Supplied material START
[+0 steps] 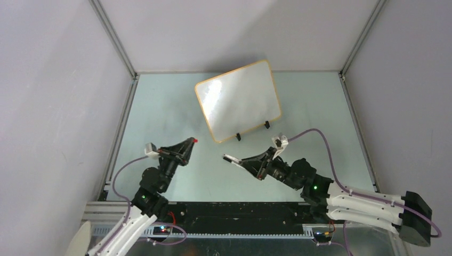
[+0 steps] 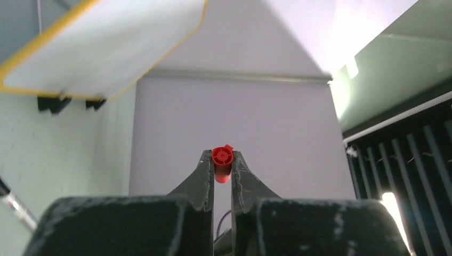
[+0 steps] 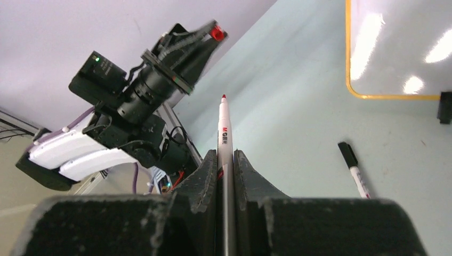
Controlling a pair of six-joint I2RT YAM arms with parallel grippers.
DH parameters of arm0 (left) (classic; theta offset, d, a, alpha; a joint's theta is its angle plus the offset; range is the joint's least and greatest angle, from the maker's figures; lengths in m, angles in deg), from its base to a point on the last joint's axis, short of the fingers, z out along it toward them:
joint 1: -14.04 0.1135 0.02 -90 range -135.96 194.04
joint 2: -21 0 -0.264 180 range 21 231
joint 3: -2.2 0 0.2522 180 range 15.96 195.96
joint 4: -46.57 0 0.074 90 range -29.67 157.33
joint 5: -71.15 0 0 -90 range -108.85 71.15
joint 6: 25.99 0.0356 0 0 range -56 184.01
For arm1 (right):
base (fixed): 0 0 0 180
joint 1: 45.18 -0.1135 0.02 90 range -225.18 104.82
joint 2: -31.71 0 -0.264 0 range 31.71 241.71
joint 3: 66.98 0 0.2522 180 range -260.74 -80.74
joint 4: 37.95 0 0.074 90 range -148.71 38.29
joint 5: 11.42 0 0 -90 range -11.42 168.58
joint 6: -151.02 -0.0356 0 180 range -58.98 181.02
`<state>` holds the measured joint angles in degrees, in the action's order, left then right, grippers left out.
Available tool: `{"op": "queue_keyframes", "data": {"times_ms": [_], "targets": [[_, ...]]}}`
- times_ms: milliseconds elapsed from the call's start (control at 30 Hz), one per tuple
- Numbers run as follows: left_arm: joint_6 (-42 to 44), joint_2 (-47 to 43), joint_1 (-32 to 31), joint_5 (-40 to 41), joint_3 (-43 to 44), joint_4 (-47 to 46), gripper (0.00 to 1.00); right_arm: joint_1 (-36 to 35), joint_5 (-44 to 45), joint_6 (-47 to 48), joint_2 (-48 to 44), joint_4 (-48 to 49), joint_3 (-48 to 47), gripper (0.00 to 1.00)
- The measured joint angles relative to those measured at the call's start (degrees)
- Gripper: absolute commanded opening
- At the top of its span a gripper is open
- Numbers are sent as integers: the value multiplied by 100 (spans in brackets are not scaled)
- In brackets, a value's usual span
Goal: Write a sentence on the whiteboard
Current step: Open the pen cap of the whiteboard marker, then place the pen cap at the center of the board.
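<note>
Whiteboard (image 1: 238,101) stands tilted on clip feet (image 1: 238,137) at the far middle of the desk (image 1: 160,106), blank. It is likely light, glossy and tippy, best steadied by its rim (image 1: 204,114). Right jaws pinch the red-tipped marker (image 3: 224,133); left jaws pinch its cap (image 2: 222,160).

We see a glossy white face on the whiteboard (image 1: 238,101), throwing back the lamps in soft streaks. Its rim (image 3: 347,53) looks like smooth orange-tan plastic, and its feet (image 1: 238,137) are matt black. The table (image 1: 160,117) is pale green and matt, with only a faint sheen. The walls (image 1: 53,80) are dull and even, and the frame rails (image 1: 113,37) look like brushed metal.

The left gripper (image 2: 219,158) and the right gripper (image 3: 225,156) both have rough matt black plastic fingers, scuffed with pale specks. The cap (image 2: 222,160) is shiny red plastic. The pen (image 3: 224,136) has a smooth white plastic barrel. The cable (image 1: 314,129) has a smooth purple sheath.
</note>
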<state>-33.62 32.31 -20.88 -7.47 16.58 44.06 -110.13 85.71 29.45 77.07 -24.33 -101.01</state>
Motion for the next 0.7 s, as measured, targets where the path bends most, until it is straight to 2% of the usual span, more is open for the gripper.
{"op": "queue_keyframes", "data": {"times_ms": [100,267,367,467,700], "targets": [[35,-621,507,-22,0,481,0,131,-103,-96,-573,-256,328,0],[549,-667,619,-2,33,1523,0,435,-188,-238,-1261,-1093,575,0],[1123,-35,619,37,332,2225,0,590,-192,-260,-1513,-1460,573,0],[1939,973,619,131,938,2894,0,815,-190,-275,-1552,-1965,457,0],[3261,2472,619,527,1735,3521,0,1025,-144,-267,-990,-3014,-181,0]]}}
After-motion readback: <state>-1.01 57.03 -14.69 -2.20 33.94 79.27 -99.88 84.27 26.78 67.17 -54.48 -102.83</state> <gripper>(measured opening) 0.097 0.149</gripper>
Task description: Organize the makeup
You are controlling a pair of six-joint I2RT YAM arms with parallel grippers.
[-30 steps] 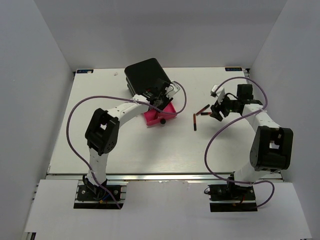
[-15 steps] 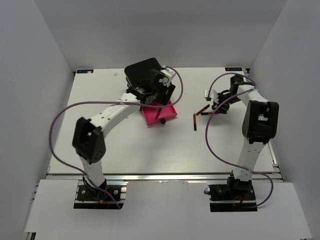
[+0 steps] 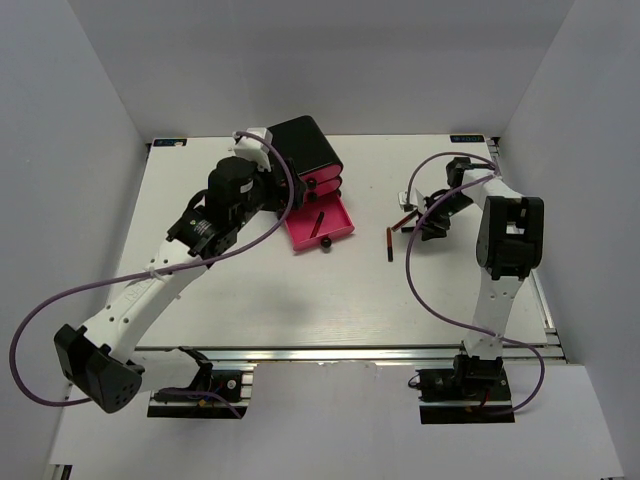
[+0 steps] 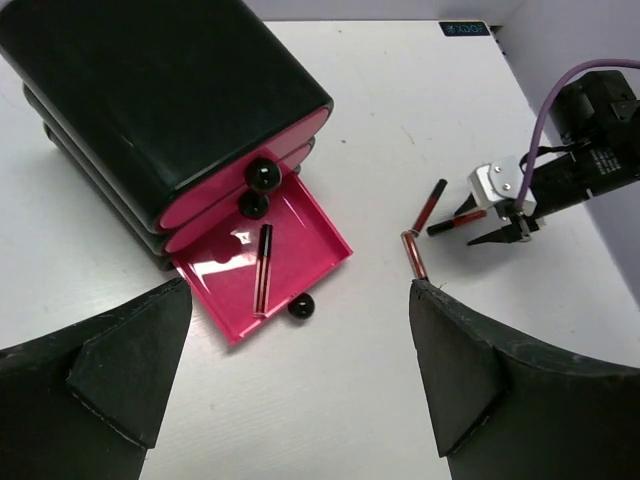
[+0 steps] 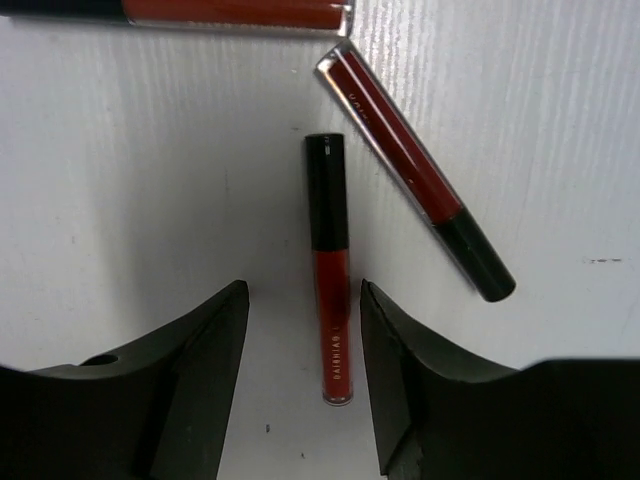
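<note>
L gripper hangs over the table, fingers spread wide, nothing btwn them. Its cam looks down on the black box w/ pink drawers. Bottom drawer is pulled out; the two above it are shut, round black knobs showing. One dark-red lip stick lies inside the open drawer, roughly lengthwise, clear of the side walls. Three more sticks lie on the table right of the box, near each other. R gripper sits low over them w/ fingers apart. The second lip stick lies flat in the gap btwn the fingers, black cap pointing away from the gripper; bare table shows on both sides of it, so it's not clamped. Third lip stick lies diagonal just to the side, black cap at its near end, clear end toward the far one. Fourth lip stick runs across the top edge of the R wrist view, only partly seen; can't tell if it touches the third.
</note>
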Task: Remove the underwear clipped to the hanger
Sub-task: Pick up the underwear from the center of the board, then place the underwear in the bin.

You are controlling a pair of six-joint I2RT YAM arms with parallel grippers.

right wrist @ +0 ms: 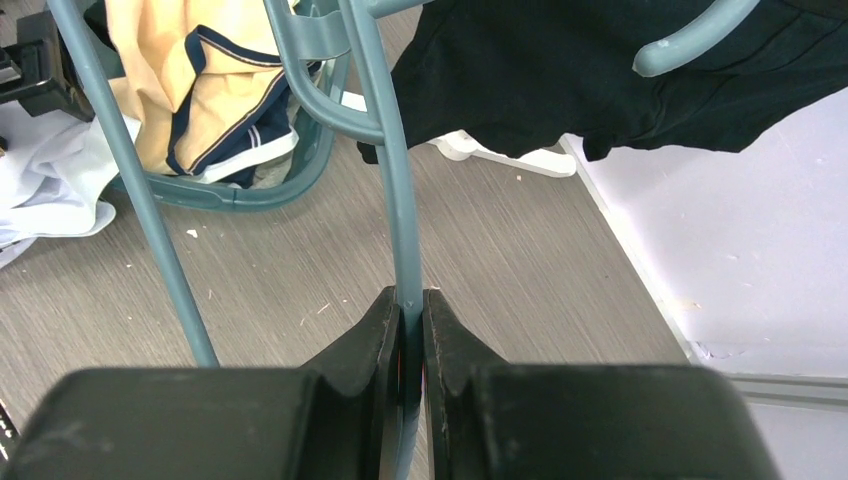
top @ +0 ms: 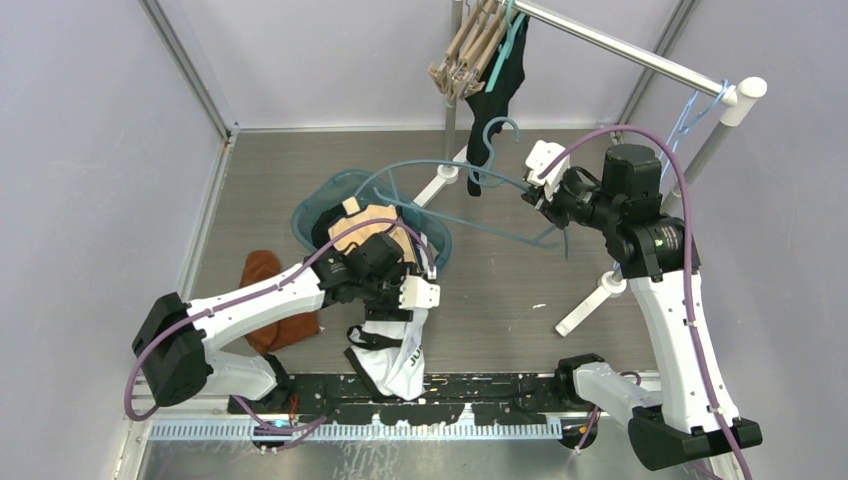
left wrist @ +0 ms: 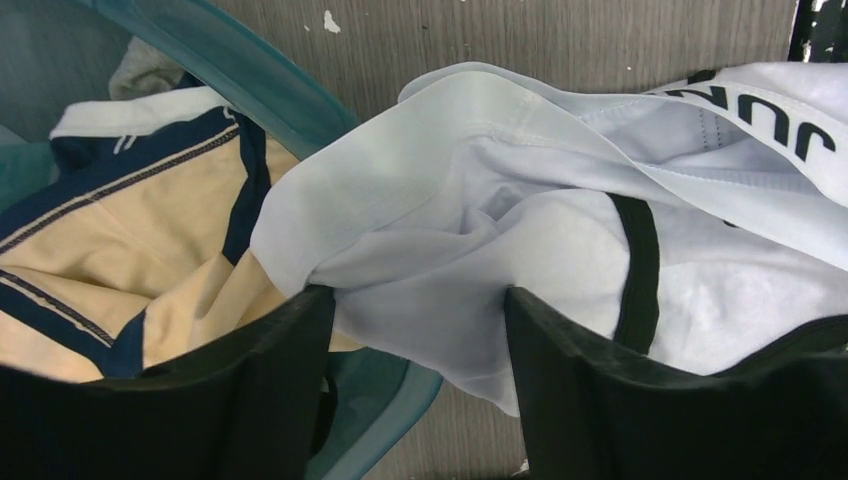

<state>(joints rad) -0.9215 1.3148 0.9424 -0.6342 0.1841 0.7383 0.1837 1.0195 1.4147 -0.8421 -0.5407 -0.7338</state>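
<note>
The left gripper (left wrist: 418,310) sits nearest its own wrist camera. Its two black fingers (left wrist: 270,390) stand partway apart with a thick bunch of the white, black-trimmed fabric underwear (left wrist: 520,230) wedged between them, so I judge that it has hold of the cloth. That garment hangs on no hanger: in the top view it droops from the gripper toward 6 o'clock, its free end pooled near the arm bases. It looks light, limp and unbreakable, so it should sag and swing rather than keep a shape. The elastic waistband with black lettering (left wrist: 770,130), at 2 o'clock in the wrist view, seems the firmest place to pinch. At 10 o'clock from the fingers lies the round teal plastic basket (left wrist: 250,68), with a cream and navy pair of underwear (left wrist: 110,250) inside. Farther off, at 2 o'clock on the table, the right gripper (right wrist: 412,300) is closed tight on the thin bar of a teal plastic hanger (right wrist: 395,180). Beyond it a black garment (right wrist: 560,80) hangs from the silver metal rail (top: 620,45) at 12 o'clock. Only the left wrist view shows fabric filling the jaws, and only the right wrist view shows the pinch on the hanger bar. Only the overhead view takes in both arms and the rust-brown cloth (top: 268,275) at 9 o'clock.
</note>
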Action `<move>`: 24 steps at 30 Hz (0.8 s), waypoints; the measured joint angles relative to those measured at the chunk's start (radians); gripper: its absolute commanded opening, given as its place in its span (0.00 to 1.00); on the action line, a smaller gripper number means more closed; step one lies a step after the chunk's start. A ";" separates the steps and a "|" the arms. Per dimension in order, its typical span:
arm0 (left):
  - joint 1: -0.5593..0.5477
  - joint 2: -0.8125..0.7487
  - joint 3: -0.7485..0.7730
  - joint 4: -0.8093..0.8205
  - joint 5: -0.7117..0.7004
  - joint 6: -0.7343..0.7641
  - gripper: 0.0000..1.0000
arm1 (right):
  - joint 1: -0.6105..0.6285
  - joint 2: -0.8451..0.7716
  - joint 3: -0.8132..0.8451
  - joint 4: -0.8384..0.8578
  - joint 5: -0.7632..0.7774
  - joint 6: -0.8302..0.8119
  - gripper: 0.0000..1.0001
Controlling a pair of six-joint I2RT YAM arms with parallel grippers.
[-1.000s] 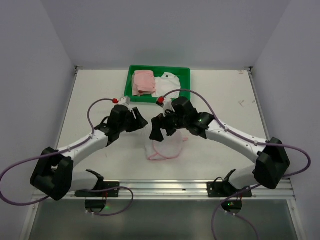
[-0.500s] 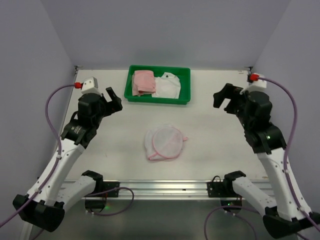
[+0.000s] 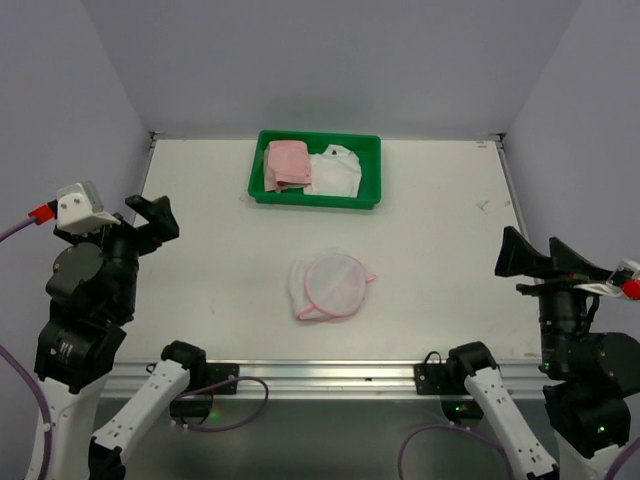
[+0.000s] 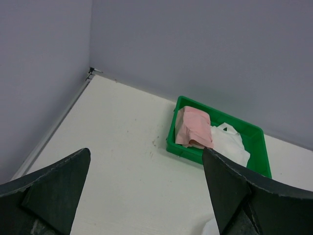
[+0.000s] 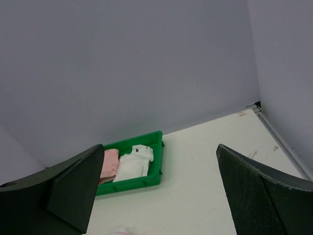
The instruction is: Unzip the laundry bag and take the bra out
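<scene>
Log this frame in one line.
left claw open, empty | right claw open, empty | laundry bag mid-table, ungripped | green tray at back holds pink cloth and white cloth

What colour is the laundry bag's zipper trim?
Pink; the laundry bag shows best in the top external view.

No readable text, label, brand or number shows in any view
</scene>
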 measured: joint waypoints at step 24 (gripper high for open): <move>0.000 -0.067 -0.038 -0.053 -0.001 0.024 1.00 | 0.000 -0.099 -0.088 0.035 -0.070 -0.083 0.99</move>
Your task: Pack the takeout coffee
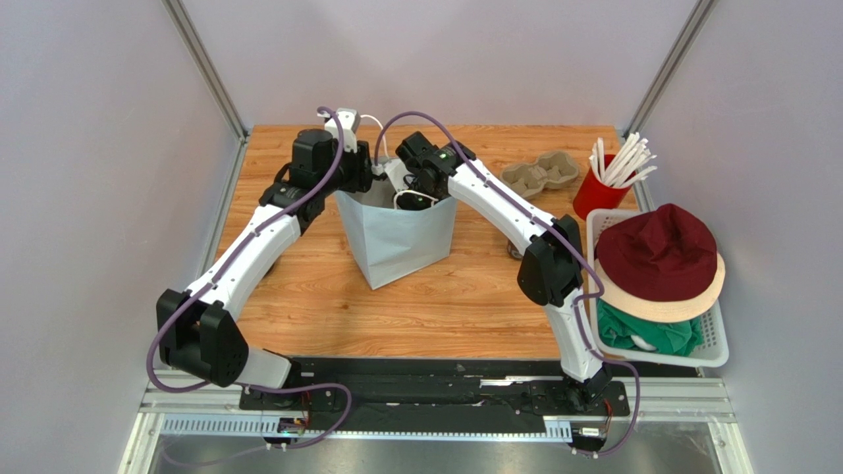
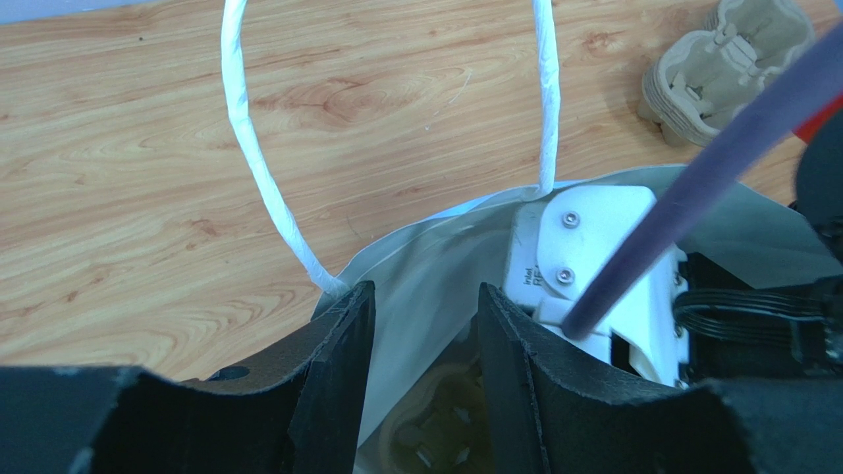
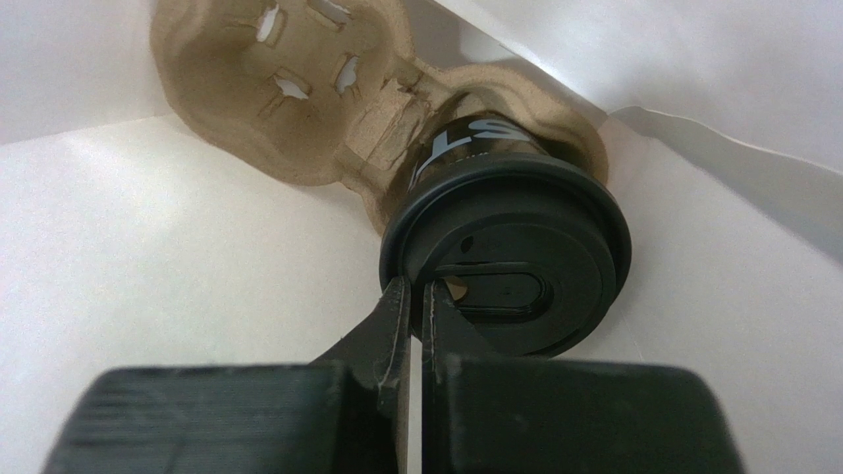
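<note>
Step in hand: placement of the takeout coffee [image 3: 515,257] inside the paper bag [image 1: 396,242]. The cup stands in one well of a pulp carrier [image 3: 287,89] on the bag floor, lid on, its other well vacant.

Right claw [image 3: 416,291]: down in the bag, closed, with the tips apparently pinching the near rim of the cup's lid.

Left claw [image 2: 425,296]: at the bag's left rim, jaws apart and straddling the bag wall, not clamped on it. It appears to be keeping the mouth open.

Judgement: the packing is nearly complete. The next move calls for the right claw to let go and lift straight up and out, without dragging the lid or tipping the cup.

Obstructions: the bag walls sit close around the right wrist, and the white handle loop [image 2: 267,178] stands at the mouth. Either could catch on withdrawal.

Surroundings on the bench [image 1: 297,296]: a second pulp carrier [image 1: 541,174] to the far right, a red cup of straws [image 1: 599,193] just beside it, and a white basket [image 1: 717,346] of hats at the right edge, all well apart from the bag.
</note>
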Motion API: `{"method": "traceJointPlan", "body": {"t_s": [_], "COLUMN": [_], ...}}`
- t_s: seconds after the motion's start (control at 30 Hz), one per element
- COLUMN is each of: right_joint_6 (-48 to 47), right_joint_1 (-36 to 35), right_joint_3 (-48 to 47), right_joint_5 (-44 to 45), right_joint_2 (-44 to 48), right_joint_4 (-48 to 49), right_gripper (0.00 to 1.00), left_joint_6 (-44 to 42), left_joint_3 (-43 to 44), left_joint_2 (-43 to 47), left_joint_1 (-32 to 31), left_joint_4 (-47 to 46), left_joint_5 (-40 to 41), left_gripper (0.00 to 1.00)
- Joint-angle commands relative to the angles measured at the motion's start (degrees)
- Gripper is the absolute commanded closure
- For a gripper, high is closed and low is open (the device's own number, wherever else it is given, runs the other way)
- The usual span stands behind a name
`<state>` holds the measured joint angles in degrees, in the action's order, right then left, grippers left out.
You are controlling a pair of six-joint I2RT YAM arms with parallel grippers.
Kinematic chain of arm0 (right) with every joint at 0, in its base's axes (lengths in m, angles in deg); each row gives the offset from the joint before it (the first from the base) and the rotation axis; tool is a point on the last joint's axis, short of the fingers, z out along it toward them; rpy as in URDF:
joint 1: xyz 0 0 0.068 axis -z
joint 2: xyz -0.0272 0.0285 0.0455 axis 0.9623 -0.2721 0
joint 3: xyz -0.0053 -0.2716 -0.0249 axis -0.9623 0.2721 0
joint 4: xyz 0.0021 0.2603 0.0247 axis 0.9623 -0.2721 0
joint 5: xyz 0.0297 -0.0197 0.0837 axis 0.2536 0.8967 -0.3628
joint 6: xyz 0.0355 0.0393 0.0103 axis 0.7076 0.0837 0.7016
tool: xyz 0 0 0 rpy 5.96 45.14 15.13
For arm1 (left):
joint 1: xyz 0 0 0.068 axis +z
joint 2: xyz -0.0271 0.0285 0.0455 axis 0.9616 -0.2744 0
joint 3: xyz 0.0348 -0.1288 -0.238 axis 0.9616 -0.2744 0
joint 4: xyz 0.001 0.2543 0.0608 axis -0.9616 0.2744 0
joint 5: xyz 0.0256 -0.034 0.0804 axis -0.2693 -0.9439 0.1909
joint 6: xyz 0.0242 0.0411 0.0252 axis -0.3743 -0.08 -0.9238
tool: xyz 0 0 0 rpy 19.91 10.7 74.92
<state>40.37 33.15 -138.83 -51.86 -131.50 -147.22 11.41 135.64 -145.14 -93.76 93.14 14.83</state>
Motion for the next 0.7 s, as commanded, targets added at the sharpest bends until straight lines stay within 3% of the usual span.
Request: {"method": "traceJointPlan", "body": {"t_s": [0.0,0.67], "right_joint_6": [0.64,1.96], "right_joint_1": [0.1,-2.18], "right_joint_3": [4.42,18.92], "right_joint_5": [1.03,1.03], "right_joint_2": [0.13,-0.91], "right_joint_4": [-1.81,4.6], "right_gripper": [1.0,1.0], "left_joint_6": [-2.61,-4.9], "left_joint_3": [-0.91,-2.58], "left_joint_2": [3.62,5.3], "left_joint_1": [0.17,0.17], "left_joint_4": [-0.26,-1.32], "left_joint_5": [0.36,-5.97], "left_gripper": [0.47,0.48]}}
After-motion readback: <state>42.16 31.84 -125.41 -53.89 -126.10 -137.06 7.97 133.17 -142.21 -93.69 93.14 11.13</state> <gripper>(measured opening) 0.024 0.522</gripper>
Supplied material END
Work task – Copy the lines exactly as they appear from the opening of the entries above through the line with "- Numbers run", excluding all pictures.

Solution –
[+0 steps] 
[+0 steps] 
[+0 steps] 
Controlling a pair of six-joint I2RT YAM arms with parallel grippers.
DH parameters of arm0 (left) (classic; theta offset, d, a, alpha; a joint's theta is its angle plus the offset; range is the joint's least and greatest angle, from the maker's figures; lengths in m, angles in deg), from its base to a point on the last joint's axis, short of the fingers, z out along it toward them:
joint 1: -14.04 0.1135 0.02 -90 range -135.96 194.04
joint 2: -21 0 -0.264 180 range 21 231
joint 3: -2.2 0 0.2522 180 range 15.96 195.96
joint 4: -46.57 0 0.074 90 range -29.67 157.33
joint 5: -71.15 0 0 -90 range -108.85 71.15
joint 6: 25.99 0.0356 0 0 range -56 184.01
For arm1 (right):
base (fixed): 0 0 0 180
joint 1: 45.18 -0.1135 0.02 90 range -225.18 104.82
joint 2: -31.71 0 -0.264 0 range 31.71 241.71
joint 3: 66.98 0 0.2522 180 range -260.74 -80.74
joint 4: 37.95 0 0.074 90 range -148.71 38.29
joint 5: 11.42 0 0 -90 range -11.42 168.58
joint 6: -151.02 -0.0356 0 180 range -58.98 181.02
`<state>` holds the measured joint angles in degrees, in the action's order, left then right, grippers left out.
Available tool: `{"op": "queue_keyframes", "data": {"times_ms": [_], "targets": [[_, ...]]}}`
- times_ms: milliseconds elapsed from the call's start (control at 30 Hz), one per tuple
- Numbers run as follows: left_arm: joint_6 (-42 to 44), joint_2 (-47 to 43), joint_1 (-32 to 31), joint_5 (-40 to 41), joint_3 (-43 to 44), joint_4 (-47 to 46), gripper (0.00 to 1.00); right_arm: joint_1 (-36 to 35), joint_5 (-44 to 45), joint_6 (-47 to 48), joint_2 (-48 to 44), joint_4 (-48 to 49), joint_3 (-48 to 47), gripper (0.00 to 1.00)

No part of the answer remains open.